*** Records provided ***
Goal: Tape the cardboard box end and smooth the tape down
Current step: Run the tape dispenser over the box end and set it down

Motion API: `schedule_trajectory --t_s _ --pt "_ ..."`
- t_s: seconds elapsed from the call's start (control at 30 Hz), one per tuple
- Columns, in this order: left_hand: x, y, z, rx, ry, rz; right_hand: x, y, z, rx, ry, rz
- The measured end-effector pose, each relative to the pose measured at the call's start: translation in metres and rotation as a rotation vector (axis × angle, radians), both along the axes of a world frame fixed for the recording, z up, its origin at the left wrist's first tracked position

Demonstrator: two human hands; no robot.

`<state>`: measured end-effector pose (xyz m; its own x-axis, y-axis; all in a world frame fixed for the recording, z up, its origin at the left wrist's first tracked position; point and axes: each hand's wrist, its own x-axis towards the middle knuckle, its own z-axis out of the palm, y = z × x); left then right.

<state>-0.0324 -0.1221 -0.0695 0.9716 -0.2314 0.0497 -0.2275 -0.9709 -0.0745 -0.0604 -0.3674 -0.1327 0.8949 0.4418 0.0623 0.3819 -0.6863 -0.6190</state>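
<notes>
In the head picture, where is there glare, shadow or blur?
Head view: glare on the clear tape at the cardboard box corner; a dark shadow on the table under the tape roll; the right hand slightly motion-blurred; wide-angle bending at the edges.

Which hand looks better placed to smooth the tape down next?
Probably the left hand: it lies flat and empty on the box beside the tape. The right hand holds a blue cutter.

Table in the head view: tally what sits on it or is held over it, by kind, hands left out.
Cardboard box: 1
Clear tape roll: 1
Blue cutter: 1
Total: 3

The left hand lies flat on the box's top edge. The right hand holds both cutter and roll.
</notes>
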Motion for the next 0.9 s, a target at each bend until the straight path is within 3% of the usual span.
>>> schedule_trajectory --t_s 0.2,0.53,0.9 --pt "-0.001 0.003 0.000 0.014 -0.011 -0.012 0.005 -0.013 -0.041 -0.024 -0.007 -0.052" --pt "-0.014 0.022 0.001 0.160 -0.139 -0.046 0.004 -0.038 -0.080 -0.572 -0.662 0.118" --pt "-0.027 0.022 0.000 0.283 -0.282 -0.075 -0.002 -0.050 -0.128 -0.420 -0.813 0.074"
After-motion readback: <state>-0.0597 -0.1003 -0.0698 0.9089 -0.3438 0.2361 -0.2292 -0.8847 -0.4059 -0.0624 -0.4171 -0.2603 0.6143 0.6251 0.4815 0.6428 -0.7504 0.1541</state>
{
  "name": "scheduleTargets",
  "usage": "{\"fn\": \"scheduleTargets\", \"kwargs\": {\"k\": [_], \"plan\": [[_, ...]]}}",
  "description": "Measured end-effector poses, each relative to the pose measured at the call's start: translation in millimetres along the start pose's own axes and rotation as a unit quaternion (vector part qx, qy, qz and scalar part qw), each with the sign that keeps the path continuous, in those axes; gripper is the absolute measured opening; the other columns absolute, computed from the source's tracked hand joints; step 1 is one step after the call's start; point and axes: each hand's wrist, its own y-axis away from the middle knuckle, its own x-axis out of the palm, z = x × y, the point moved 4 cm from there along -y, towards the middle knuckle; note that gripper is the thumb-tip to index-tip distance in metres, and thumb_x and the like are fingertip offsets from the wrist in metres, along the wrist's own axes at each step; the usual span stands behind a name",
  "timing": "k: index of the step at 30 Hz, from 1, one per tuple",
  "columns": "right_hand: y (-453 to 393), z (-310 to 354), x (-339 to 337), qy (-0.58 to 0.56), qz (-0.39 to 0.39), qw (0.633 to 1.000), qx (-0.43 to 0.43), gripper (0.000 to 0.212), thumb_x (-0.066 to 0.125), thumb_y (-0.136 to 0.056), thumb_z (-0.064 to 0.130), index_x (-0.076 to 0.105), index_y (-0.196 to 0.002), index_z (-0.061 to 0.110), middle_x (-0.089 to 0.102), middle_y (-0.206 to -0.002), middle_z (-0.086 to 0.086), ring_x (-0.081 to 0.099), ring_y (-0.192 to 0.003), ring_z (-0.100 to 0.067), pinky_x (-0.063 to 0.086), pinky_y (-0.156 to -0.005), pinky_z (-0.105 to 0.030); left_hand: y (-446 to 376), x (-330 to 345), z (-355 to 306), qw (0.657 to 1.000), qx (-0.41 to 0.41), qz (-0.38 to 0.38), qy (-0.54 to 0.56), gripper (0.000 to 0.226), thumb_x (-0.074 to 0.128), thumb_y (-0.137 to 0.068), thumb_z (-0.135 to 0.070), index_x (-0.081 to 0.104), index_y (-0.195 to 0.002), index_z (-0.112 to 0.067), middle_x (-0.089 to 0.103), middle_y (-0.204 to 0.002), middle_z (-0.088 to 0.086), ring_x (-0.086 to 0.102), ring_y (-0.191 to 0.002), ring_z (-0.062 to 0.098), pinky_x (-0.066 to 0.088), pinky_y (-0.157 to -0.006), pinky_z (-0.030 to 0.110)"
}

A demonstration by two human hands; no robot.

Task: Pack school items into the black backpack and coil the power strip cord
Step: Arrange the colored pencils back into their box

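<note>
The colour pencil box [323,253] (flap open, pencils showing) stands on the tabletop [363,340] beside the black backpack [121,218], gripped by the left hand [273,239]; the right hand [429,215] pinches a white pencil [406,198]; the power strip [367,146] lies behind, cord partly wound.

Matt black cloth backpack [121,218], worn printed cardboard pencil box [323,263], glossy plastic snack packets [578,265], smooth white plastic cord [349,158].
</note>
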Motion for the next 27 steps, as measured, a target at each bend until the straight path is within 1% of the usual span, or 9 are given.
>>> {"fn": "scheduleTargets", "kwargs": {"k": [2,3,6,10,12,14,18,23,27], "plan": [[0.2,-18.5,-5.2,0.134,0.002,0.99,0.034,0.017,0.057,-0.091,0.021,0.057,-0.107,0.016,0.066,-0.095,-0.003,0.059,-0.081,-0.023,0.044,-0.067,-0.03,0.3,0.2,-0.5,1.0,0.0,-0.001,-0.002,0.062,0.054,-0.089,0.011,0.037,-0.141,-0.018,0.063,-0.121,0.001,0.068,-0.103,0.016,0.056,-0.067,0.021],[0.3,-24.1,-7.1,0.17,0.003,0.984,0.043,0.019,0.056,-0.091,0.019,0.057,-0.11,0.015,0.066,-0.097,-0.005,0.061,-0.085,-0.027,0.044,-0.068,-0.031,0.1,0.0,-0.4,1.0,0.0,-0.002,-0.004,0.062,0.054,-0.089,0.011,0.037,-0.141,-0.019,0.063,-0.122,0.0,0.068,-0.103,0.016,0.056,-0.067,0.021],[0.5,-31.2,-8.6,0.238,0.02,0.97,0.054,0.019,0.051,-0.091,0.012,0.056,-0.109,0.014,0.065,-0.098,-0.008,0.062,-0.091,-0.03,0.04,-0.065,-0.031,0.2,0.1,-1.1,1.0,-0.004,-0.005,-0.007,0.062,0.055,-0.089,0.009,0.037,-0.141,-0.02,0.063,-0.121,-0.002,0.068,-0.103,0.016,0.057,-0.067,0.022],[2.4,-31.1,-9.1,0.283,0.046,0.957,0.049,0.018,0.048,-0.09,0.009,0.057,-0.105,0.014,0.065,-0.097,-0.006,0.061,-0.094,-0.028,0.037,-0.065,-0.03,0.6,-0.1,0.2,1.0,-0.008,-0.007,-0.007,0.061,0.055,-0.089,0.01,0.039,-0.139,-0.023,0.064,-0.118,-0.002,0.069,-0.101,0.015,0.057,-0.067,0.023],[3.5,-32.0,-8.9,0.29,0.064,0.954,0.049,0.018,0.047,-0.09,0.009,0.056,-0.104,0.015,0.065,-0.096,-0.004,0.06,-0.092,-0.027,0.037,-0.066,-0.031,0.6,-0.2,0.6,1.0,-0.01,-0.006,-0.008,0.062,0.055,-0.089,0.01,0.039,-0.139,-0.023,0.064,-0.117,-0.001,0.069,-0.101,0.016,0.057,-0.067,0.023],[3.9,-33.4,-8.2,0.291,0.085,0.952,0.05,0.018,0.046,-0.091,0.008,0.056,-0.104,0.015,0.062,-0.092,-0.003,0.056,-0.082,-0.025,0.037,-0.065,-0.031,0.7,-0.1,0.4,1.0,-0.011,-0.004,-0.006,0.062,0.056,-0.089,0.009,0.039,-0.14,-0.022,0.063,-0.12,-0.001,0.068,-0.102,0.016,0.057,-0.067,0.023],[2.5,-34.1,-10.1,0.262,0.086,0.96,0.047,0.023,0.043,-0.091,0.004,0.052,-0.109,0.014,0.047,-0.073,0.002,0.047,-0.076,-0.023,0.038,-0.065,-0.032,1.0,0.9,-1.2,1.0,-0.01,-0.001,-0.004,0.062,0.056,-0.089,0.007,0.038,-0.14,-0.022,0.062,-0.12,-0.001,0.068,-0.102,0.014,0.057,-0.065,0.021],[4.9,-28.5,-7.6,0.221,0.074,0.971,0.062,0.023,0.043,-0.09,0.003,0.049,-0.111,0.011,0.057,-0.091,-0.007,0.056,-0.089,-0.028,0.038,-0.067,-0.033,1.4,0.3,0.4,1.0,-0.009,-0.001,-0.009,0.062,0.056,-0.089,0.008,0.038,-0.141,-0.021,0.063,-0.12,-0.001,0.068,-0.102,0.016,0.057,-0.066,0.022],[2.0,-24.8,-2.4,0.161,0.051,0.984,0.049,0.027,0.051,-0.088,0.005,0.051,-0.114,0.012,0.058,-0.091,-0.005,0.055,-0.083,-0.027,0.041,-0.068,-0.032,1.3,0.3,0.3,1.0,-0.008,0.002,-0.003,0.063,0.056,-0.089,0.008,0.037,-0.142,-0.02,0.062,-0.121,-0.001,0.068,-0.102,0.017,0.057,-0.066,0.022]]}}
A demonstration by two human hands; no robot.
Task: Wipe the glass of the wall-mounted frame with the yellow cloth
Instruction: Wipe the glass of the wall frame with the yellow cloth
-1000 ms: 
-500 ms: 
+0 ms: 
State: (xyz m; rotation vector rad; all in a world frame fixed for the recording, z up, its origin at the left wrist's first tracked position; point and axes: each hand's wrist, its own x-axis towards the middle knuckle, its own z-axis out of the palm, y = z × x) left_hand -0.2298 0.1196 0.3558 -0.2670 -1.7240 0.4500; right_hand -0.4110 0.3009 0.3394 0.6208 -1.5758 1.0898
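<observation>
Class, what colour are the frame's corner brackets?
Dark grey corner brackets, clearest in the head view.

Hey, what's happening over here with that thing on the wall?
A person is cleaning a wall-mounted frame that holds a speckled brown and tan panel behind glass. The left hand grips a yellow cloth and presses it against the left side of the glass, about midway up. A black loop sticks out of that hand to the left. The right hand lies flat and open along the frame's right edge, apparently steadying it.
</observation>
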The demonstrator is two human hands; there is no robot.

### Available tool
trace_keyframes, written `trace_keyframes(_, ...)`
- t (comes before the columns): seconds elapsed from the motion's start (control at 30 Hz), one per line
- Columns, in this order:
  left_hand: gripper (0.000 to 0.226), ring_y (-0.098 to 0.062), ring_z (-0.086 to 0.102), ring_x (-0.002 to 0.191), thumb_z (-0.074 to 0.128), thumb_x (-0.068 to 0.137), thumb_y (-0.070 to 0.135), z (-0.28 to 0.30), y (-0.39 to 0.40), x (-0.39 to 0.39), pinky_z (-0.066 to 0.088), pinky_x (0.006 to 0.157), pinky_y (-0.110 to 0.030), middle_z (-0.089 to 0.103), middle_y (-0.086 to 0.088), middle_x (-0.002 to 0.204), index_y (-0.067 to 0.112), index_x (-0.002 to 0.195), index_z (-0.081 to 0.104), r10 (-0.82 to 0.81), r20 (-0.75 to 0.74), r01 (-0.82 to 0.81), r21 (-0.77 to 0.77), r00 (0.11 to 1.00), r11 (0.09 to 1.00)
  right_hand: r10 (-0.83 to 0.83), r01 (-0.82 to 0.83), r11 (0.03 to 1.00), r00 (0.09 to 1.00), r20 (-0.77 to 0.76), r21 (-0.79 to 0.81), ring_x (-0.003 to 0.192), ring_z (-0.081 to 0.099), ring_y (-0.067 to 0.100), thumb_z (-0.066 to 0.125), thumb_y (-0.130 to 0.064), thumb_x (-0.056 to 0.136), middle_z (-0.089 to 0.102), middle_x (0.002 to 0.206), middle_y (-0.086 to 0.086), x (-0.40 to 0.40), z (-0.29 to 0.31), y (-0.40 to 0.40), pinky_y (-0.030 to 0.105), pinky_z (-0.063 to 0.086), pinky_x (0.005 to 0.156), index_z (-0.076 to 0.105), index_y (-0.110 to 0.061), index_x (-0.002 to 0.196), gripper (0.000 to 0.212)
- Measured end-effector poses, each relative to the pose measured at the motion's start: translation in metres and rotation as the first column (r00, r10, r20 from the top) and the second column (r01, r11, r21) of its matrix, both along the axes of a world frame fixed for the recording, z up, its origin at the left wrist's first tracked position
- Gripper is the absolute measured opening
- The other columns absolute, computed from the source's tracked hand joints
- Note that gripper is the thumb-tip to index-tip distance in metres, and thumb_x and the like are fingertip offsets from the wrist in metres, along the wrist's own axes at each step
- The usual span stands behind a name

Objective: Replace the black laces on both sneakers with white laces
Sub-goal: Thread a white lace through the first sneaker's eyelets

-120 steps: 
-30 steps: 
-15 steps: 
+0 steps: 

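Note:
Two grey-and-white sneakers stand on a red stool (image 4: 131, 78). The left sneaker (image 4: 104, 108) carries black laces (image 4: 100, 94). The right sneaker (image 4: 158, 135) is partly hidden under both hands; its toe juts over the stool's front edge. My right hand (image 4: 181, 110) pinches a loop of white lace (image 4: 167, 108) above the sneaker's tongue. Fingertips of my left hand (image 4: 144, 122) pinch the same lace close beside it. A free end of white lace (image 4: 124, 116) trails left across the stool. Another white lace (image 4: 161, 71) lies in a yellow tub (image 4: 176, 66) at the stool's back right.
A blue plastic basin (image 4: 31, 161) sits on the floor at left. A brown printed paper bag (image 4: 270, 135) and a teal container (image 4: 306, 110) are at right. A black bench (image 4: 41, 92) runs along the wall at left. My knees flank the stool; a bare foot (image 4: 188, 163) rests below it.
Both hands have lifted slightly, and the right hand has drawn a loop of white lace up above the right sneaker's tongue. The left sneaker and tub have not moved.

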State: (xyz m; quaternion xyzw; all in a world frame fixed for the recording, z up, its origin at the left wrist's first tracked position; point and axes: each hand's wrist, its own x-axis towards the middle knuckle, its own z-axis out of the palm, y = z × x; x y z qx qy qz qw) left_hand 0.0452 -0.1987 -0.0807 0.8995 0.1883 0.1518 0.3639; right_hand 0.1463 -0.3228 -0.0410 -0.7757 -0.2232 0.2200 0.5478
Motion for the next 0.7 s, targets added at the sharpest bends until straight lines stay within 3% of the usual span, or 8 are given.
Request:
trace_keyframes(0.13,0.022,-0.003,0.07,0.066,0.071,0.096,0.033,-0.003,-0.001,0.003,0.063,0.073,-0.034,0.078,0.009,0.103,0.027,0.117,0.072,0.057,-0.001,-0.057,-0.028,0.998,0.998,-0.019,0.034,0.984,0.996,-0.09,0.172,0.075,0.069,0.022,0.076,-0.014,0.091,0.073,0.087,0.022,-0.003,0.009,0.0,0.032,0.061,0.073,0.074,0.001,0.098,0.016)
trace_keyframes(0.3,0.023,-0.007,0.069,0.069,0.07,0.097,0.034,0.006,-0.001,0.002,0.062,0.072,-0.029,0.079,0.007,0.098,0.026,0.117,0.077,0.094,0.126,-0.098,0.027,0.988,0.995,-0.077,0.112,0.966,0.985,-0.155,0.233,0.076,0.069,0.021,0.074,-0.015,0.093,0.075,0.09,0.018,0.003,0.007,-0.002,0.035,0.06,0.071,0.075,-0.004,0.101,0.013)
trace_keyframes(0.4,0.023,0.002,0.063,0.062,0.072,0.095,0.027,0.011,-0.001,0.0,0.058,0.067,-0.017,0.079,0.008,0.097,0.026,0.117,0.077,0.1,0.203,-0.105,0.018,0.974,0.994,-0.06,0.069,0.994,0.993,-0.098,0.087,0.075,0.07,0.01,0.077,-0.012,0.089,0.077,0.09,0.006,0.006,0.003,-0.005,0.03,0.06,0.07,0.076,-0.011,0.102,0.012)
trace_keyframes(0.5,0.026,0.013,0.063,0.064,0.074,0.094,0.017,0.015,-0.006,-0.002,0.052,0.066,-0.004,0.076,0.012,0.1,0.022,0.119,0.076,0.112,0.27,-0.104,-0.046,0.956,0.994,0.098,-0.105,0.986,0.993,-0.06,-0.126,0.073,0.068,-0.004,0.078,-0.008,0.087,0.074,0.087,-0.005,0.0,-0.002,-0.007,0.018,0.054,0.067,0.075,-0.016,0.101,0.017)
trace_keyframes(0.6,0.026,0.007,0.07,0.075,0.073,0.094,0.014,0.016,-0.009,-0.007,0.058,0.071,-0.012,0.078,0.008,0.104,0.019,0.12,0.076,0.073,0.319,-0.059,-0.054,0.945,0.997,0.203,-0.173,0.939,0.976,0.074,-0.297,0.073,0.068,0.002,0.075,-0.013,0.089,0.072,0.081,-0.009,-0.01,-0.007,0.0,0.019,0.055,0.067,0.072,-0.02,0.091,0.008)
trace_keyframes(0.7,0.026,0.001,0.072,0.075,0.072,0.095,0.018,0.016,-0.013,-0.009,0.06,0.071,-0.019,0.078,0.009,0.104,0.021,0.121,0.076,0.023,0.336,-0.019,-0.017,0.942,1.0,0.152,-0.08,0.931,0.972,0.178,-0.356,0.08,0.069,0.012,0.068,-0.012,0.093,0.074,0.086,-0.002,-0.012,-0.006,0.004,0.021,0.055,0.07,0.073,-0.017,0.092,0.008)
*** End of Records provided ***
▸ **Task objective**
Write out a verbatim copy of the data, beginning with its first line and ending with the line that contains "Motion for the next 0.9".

▸ **Answer space**
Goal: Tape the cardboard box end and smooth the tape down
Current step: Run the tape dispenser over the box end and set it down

Motion API: `schedule_trajectory --t_s _ --pt "_ ..."`
- t_s: seconds elapsed from the call's start (control at 30 Hz), one per tuple
- Columns, in this order: left_hand: x, y, z, rx, ry, rz; right_hand: x, y, z, rx, ry, rz
- The measured end-effector pose, each relative to the pose measured at the call's start: translation in metres and rotation as a rotation vector (axis × angle, radians), both along the axes of a world frame fixed for the recording, z up, its origin at the left wrist's first tracked position

Demonstrator: two human hands; no robot.

`<state>`: measured end-effector pose (xyz m; its own x-axis, y-axis; all in a world frame fixed for the recording, z up, its origin at the left wrist's first tracked position; point and axes: each hand's wrist, its own x-axis towards the middle knuckle, its own z-axis out of the palm, y = z × x); left then right.

<state>-0.0324 -0.1221 -0.0695 0.9716 -0.2314 0.0497 -0.2275 -0.9709 -0.0745 -0.0604 -0.3674 -0.1327 0.8949 0.4418 0.0623 0.3819 -0.6863 -0.6190</state>
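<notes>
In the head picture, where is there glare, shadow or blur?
Head view: glare on the clear tape at the cardboard box corner; a dark shadow on the table under the tape roll; the right hand slightly motion-blurred; wide-angle bending at the edges.

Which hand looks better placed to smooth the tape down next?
Probably the left hand: it lies flat and empty on the box beside the tape. The right hand holds a blue cutter.

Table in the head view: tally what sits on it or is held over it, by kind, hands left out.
Cardboard box: 1
Clear tape roll: 1
Blue cutter: 1
Total: 3

The left hand lies flat on the box's top edge. The right hand holds both cutter and roll.
</notes>
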Motion for the next 0.9 s, a target at each bend until the straight path is within 3% of the usual span.

The required output has been given in full.